_Problem description_: Among the entries below, find the lines with "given" and copy them.
Top of Input records
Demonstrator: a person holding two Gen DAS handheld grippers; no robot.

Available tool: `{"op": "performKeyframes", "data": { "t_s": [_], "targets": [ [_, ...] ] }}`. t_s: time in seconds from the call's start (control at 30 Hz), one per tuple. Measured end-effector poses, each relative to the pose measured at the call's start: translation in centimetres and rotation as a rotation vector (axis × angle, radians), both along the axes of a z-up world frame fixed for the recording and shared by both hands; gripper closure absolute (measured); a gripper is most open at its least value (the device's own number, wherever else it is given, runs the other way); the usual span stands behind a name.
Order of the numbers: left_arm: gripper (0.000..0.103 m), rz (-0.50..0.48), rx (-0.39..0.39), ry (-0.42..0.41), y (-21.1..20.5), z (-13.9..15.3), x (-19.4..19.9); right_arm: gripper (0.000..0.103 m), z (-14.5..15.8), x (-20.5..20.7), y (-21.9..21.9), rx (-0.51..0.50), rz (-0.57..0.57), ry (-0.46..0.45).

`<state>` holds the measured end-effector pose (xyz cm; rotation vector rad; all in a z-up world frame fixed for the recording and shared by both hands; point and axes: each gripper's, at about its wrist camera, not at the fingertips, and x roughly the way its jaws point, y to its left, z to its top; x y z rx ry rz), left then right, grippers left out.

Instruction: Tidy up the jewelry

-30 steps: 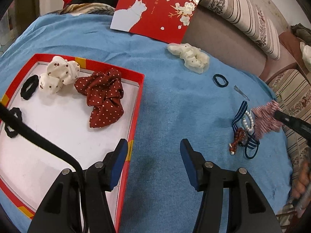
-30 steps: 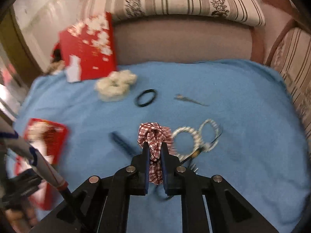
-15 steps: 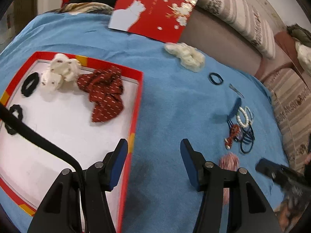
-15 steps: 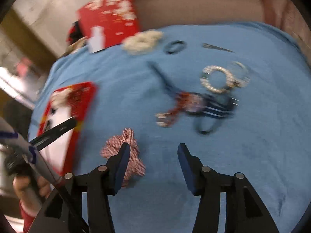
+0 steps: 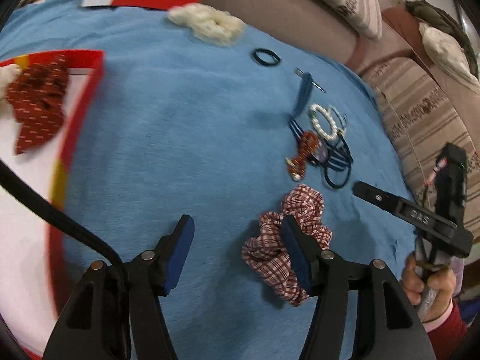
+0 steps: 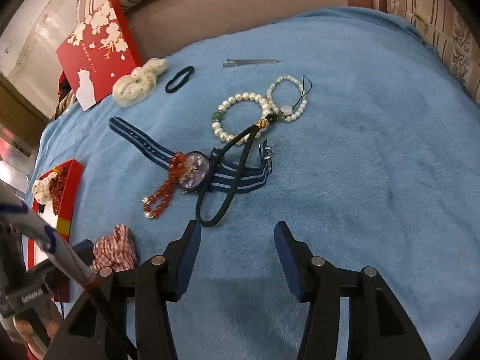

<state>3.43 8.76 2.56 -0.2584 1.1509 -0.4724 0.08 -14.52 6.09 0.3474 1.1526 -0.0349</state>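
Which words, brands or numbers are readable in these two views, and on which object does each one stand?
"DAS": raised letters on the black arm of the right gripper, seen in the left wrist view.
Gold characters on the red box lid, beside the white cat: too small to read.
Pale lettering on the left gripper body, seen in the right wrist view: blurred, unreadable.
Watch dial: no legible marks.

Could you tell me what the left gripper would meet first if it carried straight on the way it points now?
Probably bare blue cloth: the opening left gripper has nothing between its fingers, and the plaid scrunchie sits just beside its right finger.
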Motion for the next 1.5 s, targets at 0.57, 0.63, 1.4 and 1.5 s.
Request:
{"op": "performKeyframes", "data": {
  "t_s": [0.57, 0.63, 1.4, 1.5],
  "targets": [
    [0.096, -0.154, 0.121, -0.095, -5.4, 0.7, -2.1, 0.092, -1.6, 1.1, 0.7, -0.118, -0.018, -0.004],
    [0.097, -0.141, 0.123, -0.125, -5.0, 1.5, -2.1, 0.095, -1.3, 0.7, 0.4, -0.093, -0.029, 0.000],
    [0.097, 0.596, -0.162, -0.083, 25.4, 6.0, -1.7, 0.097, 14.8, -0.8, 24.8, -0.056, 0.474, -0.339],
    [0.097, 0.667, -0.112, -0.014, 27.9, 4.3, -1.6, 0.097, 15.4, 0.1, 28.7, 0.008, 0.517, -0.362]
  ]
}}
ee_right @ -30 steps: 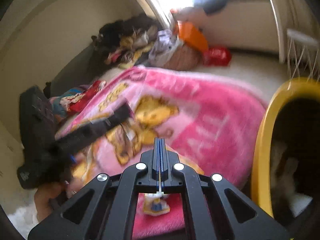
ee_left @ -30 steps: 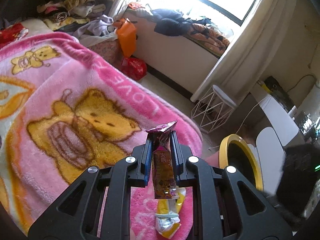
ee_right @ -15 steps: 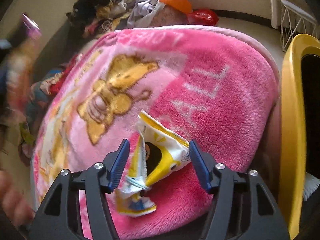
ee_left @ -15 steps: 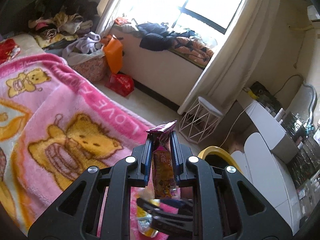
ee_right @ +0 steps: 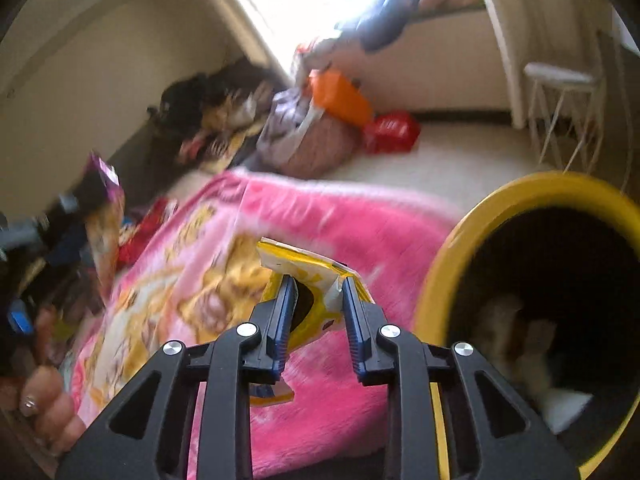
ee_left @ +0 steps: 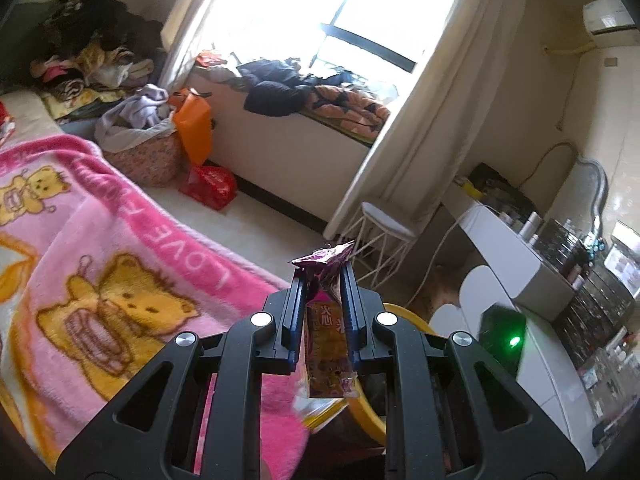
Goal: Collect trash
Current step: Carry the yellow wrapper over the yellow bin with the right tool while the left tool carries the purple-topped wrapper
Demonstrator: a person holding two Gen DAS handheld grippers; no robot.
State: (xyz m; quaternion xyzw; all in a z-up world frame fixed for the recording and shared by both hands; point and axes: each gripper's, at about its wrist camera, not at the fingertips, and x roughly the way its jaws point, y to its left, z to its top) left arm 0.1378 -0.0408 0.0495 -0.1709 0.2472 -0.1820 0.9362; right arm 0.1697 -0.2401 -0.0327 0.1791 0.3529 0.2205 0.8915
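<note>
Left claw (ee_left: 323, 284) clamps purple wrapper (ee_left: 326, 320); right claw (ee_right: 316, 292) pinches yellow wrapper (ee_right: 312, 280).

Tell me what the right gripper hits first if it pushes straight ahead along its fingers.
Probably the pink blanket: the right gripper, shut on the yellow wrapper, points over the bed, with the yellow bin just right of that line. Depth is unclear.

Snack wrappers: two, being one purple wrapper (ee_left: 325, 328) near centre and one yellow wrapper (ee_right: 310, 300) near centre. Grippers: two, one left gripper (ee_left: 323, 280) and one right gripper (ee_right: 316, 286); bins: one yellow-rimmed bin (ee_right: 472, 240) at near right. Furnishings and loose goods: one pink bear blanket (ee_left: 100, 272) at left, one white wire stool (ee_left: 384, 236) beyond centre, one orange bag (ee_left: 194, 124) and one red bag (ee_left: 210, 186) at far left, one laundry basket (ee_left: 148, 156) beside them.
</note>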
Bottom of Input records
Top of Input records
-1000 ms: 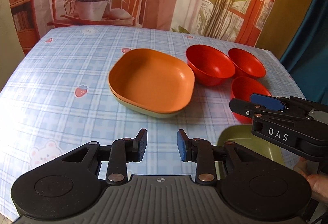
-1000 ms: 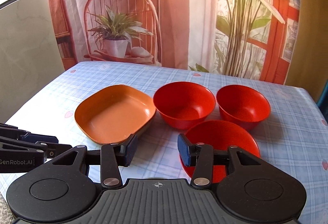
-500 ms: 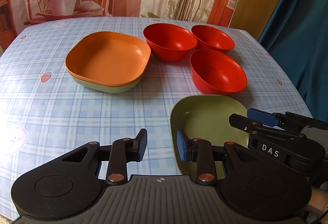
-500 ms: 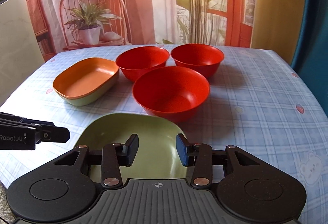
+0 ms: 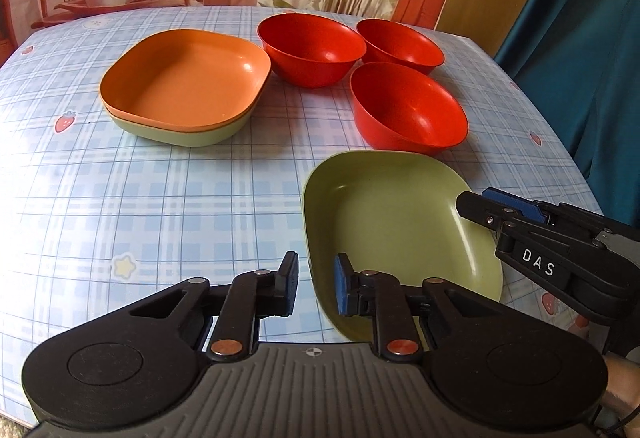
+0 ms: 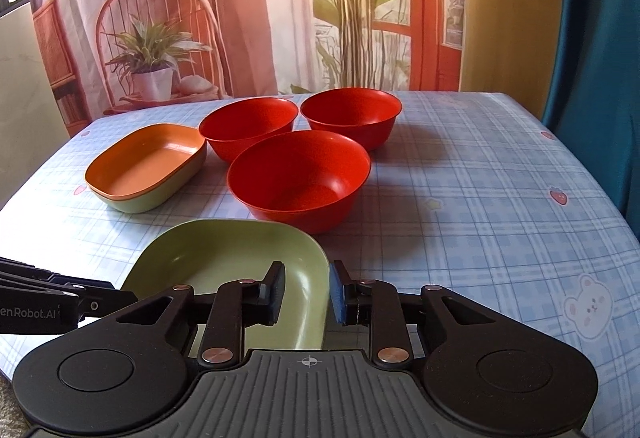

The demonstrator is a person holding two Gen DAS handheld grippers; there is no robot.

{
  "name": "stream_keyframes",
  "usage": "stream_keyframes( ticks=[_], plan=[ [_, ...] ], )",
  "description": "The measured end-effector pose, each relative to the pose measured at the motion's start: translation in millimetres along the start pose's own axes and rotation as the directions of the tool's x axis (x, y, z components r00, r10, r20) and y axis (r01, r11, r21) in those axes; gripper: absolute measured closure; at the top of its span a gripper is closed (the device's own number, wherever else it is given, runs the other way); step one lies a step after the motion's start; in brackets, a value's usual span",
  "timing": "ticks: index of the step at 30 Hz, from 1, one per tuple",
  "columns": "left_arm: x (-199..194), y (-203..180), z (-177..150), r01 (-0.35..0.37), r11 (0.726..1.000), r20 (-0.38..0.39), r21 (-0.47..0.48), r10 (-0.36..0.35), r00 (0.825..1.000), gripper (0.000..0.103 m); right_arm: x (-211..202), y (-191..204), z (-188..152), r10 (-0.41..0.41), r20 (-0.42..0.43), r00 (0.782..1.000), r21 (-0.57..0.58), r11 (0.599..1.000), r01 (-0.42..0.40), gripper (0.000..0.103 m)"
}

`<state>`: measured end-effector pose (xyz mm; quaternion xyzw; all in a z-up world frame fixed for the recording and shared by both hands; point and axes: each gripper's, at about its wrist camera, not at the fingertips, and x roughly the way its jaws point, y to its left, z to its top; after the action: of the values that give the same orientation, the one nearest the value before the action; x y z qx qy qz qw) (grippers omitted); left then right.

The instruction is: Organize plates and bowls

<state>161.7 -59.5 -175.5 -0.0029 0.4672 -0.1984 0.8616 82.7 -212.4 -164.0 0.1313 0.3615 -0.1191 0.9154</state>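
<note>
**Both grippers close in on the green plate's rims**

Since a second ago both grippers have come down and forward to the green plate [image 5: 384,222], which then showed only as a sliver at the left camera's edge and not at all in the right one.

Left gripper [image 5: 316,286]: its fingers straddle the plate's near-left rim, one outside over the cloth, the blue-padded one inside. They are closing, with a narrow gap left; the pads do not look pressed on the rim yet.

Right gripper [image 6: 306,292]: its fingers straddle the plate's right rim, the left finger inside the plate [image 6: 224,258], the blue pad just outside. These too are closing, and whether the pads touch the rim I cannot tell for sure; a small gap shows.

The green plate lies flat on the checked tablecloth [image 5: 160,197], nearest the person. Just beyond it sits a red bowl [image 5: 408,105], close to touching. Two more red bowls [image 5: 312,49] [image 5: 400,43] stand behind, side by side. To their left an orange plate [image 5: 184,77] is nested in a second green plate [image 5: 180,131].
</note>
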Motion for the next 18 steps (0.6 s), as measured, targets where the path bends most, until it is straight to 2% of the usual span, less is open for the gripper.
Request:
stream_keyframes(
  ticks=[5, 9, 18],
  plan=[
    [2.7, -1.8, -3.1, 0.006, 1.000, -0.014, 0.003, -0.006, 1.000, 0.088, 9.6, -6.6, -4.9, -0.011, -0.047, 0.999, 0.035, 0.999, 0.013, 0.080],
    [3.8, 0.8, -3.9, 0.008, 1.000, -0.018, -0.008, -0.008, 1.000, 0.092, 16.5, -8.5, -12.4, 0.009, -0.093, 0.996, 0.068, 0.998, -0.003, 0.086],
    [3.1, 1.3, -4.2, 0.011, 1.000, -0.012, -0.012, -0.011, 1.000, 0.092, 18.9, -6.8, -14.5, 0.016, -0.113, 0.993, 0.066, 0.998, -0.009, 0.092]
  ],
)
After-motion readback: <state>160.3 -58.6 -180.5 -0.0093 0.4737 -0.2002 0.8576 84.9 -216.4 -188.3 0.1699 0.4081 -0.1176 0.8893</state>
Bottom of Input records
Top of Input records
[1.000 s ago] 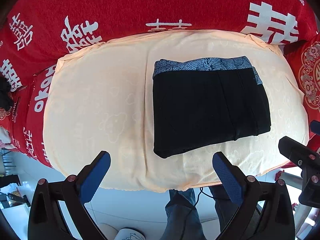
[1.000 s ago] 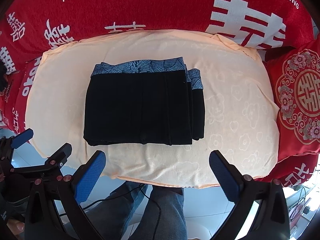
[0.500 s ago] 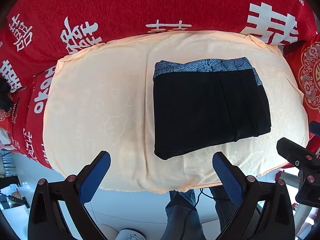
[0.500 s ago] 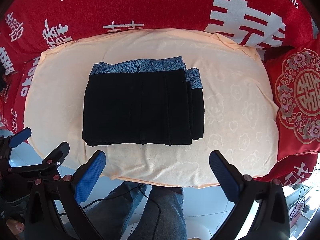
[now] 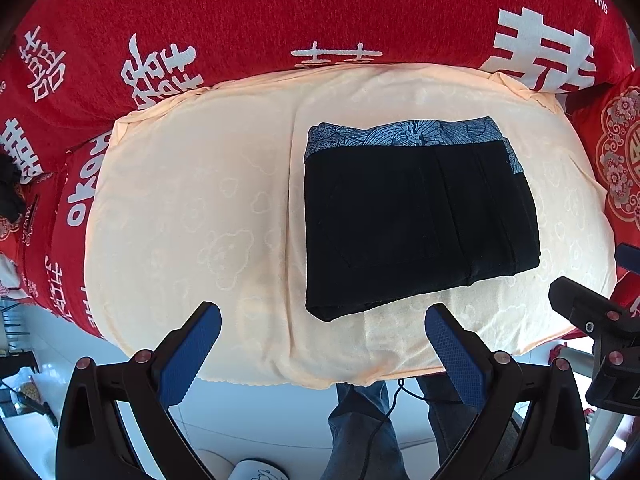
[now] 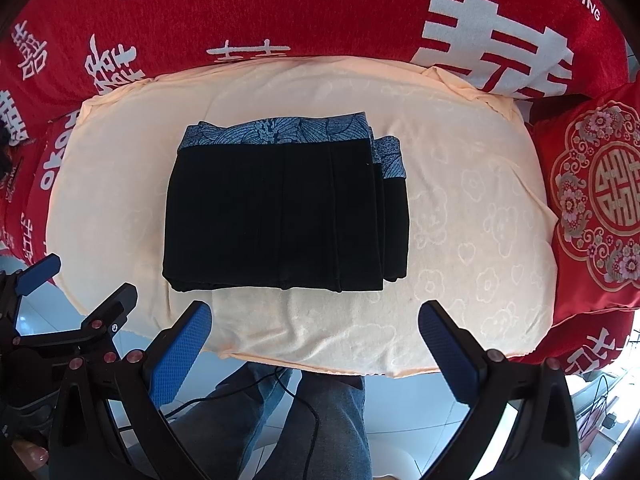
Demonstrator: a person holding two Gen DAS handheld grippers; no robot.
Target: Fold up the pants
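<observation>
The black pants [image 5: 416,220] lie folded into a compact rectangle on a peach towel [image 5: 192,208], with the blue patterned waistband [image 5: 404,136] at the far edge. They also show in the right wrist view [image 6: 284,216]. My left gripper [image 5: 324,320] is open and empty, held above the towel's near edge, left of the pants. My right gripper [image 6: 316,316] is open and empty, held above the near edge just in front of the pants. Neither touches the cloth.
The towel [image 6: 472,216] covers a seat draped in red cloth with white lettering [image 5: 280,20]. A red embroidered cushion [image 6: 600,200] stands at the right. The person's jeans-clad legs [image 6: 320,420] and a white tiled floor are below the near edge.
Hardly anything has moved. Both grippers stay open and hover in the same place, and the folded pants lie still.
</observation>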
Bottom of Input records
_Exercise result_:
Available tool: `{"op": "performKeyframes", "data": { "t_s": [_], "targets": [ [_, ...] ] }}`. t_s: time in seconds from the call's start (control at 30 Hz), one per tuple. Measured end-effector poses, each relative to the pose measured at the call's start: translation in centimetres and rotation as a rotation vector (axis × angle, radians), both along the axes of a z-up world frame fixed for the recording and shared by both hands; gripper closure absolute (measured); a gripper is most open at its least value (the device's own number, wherever else it is given, runs the other way); the usual span stands behind a name.
  "description": "The measured end-effector pose, each relative to the pose measured at the motion's start: translation in millimetres along the start pose's own axes and rotation as the directions of the tool's x axis (x, y, z components r00, r10, r20) and y axis (r01, r11, r21) in those axes; gripper: absolute measured closure; at the top of its span a gripper is closed (the device's own number, wherever else it is given, runs the other way); step one lies a step after the motion's start; in brackets, a value's usual span",

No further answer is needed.